Agilyx, a Portland-based company, is able to break down polymer into liquid form and selling it to others who can turn it into polystyrene. Importantly, Agilyx targets plastic items that are not actually recyclable or are too costly to recycle, such as shopping bags.
Another company targeting the same types of materials is BioCellection. This startup uses chemistry and synthetic biology to upcycle unusable plastic. Basically, their process turns plastic compounds into chemical compounds, such as emulsifiers and cleansers, which can be used in other industries such as the manufacturing of clothes.
One of the most interesting and unconventional projects was borne out of a team of UCL students. They proposed to use synthetic biology to engineer bacteria which will make the plastic stickier and thus allow it to be collected far easier. This method could perhaps be used to convert plastic into artificial islands, something that might even be of use to the Ocean Cleanup foundation as they cannot target the smallest plastic particles otherwise.
Where tech and companies have failed
These solutions represent a small part of a massive effort to combat pollution in the world’s oceans. Unfortunately, many tech solutions are nothing more than pipe dreams that never even make it into the prototype stage.
The Ocean Cleanup foundation has taken four years to develop a viable prototype and the end-cost of the project is estimated at $300 million, or approximately €280 million. And that is a project with a strong foundation and equally strong investors in the form of the Dutch government.

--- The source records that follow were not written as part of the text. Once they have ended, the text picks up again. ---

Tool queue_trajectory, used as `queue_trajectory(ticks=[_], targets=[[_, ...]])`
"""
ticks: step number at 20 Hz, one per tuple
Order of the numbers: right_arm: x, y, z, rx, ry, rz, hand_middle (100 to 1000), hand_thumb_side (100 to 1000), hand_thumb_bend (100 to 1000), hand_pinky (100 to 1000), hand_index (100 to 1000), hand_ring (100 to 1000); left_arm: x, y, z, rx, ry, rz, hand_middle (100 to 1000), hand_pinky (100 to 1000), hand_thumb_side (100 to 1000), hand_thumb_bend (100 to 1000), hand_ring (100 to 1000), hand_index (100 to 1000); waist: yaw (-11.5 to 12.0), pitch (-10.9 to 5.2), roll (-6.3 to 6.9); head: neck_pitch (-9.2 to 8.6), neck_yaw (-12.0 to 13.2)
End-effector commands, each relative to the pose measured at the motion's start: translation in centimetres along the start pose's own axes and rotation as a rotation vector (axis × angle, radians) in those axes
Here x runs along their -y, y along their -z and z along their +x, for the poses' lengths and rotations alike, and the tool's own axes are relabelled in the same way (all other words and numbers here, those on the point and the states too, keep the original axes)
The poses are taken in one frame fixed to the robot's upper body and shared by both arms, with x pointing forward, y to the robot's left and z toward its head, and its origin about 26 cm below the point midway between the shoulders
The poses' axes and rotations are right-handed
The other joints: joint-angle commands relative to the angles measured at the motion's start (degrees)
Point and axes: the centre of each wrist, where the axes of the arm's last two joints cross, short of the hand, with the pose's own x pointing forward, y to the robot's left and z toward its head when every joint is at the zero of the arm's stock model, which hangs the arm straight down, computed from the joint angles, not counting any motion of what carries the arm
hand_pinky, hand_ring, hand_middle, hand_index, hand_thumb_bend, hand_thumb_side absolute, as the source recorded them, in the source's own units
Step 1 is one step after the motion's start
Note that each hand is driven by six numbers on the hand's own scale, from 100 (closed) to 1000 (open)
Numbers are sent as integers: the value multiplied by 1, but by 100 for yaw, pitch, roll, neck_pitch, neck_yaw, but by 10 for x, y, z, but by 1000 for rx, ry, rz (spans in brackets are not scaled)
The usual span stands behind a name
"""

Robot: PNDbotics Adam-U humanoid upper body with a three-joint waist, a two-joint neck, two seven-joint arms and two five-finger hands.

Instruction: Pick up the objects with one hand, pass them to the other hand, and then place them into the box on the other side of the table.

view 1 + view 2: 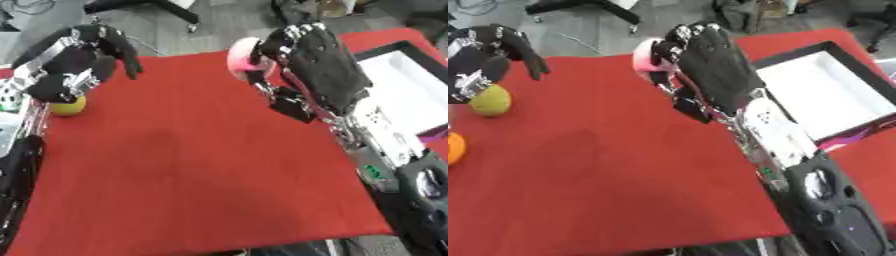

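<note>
1. The pink ball (647,59) is what I've got right now. It's round, soft pink with a paler whitish patch, and about half of it is hidden behind my fingers.
2. My right hand (710,62) is curled round that ball, back of the hand facing the camera. The ball sits at the fingertip end, poking out toward my left.
3. Using the white box (820,92) as the landmark: the ball is up in the air to the left of the box, over the red surface (201,165), not touching it.
4. My left hand (83,62) is way across from the box, at the far left edge. Its fingers are bent and hanging down with nothing in them.
5. A yellow ball (489,100) lies on the surface just under that left hand, and an orange ball (453,148) lies a bit nearer to me, cut off by the edge of the right eye view.
</note>
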Motion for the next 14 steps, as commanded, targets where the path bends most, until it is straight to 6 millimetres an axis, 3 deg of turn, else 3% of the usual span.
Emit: queue_trajectory(ticks=[1,6,14], targets=[[12,-3,-21,-61,-90,-21,160,100,100,379,248,234,-16,-12,15,29,96,-38,490,640,475,141,492,688,6,-75,-6,-15,-97],[9,-24,-65,-274,-203,16,148,100,100,363,261,209,-21,-42,18,-23,102,55,490,640,472,141,492,688,24,-74,-4,-15,-417],[-29,-88,-142,-671,-224,221,162,100,100,357,296,198,-17,-97,21,-161,116,250,489,639,483,141,492,686,80,-60,-4,-15,-834]])
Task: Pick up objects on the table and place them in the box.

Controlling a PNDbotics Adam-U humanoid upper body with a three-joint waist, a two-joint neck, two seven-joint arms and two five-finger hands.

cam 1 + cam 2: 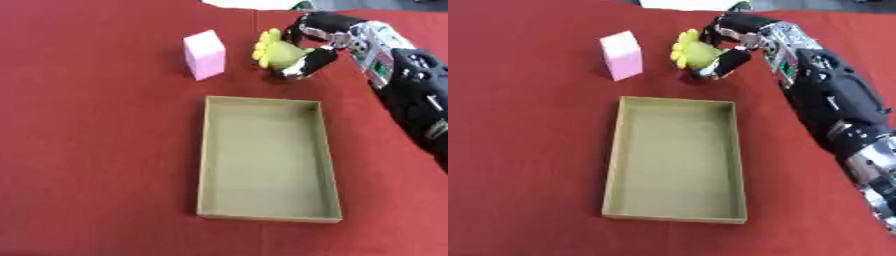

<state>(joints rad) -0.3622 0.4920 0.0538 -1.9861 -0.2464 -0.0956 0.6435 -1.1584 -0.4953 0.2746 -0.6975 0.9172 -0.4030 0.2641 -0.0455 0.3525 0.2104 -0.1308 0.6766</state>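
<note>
My right hand (pixel 313 46) reaches in from the right at the far side of the table, its fingers and thumb curled round a yellow-green toy with petal-like lobes (pixel 273 50). The toy sits just beyond the far edge of the open cardboard box (pixel 204 150), which has nothing in it. A pink block (pixel 205 54) stands upright on the red cloth to the left of the toy, a short gap away. My left hand shows in neither view.
A red cloth (pixel 87 150) covers the whole table. My right forearm (pixel 833 105) runs along the right side, past the box's right wall. A pale strip (pixel 249 4) shows at the table's far edge.
</note>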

Some companies, like G-Star and even Adidas, have attempted to make clothing out of recycled plastic recovered from oceans. As the Plastic Soup Foundation warns, however, this is not a viable solution because it ignores other problems. For instance, wash cycles generate thousands of tiny fibers which are then transported into the ocean. And as mentioned before, plastics of a tiny scale end up in fish and up the top of the food chain to humans too.
There is currently a huge debate about environmental awareness as well as the development of environmentally-friendly solutions. The hope is that technology will be able to aid with the cleanup but until regulations and until awareness becomes a standard issue, these solutions will simply tackle the symptoms and not the cause of the problem.